On the other hand, certain drinks and foods prevent your body from absorbing iron. These include coffee, tea, milk, whole grains, and dairy products. Try not to eat these foods at the same meal when you're eating foods high in iron. For example, instead of having coffee or tea with your breakfast cereal, have a glass of orange juice.
Risks of anaemia in pregnancy
Pregnant women with severe anaemia have an increased risk of developing complications, particularly during and after the birth. They may also develop postnatal depression.
Research suggests that babies born to mothers who have anaemia are more likely to:
- Be born prematurely (before week 37 of the pregnancy)
- Have a low birth weight
- Have problems with their iron levels
- Do less well in mental ability tests
Iron deficiency can lead to fatigue, light-headedness, and dizziness. When you throw those on top of typical pregnancy symptoms it's a double whammy. So be sure to mention any unusual symptoms, including exhaustion that seriously disrupts your day, to your doctor.
Compared with taking no supplements, taking iron supplements increases the mother’s haemoglobin levels, and halves the risk of the mother becoming anaemic during pregnancy. Taking these supplements also resulted in the baby being an average of 41g heavier at birth and reduced the risk of low birthweight by 19%.
Check with your GP
Women are not advised to take iron supplements unless a doctor has identified low iron levels as a result of a blood test.

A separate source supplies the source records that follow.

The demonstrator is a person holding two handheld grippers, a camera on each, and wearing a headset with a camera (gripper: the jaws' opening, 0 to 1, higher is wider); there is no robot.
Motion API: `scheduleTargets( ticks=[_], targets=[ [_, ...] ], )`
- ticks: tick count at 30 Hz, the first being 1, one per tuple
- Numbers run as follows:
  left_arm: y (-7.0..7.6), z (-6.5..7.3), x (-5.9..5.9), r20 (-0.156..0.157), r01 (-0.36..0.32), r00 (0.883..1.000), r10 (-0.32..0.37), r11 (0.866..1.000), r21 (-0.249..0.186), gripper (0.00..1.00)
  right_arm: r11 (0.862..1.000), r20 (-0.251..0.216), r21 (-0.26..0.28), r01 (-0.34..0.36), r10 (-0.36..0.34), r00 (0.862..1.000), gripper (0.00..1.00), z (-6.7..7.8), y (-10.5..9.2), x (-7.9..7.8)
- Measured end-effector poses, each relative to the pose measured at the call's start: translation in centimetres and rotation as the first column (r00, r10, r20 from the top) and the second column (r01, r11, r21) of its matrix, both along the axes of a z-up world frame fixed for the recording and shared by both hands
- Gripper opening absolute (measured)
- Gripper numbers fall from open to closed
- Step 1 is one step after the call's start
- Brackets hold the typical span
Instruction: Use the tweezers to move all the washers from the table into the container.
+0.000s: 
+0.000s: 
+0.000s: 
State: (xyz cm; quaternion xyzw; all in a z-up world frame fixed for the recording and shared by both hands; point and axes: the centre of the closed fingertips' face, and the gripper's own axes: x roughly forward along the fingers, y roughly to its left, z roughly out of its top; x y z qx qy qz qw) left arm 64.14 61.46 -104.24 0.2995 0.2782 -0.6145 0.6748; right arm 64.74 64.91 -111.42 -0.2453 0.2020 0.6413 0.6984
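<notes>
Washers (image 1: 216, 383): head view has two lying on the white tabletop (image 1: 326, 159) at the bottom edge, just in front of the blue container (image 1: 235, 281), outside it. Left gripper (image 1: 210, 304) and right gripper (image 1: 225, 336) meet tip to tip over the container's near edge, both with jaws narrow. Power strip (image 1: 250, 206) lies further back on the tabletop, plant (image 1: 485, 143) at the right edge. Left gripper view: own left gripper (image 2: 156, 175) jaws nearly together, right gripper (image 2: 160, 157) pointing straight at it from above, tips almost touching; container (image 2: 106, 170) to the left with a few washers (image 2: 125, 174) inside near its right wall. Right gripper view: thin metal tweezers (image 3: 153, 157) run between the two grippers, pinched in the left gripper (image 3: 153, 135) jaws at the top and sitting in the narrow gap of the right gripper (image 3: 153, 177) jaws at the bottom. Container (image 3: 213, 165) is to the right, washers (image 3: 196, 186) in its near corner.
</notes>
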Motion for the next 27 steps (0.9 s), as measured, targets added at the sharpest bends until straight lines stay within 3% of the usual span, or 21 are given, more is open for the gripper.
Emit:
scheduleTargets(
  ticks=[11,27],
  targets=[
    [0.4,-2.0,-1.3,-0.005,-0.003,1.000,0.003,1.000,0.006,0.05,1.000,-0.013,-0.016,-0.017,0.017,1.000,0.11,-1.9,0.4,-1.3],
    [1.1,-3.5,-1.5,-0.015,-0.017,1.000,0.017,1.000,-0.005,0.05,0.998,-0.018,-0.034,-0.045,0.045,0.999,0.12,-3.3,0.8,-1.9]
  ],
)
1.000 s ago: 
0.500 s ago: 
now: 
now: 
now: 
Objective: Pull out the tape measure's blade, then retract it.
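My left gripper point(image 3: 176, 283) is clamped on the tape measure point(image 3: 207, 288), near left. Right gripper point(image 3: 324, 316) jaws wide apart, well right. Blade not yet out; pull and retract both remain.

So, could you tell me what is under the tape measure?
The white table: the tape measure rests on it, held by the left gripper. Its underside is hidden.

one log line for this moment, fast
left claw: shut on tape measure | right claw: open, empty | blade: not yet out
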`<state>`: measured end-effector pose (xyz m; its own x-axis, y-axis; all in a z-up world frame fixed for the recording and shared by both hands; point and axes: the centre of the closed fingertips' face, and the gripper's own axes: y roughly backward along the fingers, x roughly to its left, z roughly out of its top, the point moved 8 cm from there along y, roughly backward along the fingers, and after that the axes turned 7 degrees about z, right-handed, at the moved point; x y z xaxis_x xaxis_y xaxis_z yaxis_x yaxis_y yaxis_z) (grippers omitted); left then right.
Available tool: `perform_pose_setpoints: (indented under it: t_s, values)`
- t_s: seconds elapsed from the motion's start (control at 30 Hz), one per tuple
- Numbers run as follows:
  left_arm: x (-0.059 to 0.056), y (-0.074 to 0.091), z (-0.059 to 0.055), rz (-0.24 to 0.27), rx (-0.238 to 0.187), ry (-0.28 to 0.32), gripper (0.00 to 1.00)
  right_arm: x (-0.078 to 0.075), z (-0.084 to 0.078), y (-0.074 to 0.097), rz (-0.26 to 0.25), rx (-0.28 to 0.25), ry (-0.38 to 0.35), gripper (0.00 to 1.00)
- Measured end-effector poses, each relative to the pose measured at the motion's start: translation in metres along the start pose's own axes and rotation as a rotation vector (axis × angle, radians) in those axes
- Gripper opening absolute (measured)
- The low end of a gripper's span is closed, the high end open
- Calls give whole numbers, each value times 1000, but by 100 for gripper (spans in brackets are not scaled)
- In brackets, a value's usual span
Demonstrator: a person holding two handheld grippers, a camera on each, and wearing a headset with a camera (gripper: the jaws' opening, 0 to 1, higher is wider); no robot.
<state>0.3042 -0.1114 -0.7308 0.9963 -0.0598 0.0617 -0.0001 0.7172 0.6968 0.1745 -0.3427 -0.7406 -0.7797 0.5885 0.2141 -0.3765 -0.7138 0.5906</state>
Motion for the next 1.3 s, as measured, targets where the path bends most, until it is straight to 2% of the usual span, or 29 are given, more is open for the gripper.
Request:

This is due to the fact that low iron levels in the blood can also be linked to other conditions such as Coeliac disease. Following your course of supplements advised by your doctor, it is important to have another blood test to ensure your iron levels have returned to normal.
Most doctors will check your iron levels when they do labs during the first trimester and again later on in pregnancy. If levels are low, they will often recommend an iron supplement along with adding more red meat and leafy greens to your diet.
There is little risk of getting too much iron during pregnancy, especially if levels were already low, so following your doctor’s advice with regard to iron supplements is the best way to go.
You’ll need at least 30mg of iron every day during your pregnancy. While breastfeeding, it is important to get at least 9mg of iron every day if you’re 19 and older, and 10mg if you are 18 and younger. Again, ask your doctor for further advice on iron intake and supplements.
However, not all iron supplements are the same, and many women experience unpleasant side-effects (such as constipation or nausea) from conventional iron tablets due to the fact that iron absorption from conventional iron tablets is estimated to be up to 10%. That means you take a high dose of iron (usually around 60mg) but only absorb a little.
Iron levels beyond birth
The good news is – even if you develop an iron deficiency during pregnancy, it is likely that your iron levels will return to normal after you give birth – usually within six weeks.
However, if your levels were low during pregnancy, continuing to increase your dietary iron intake will help rejuvenate your body’s store of iron, giving you the energy you need to keep up with the new little one in your life.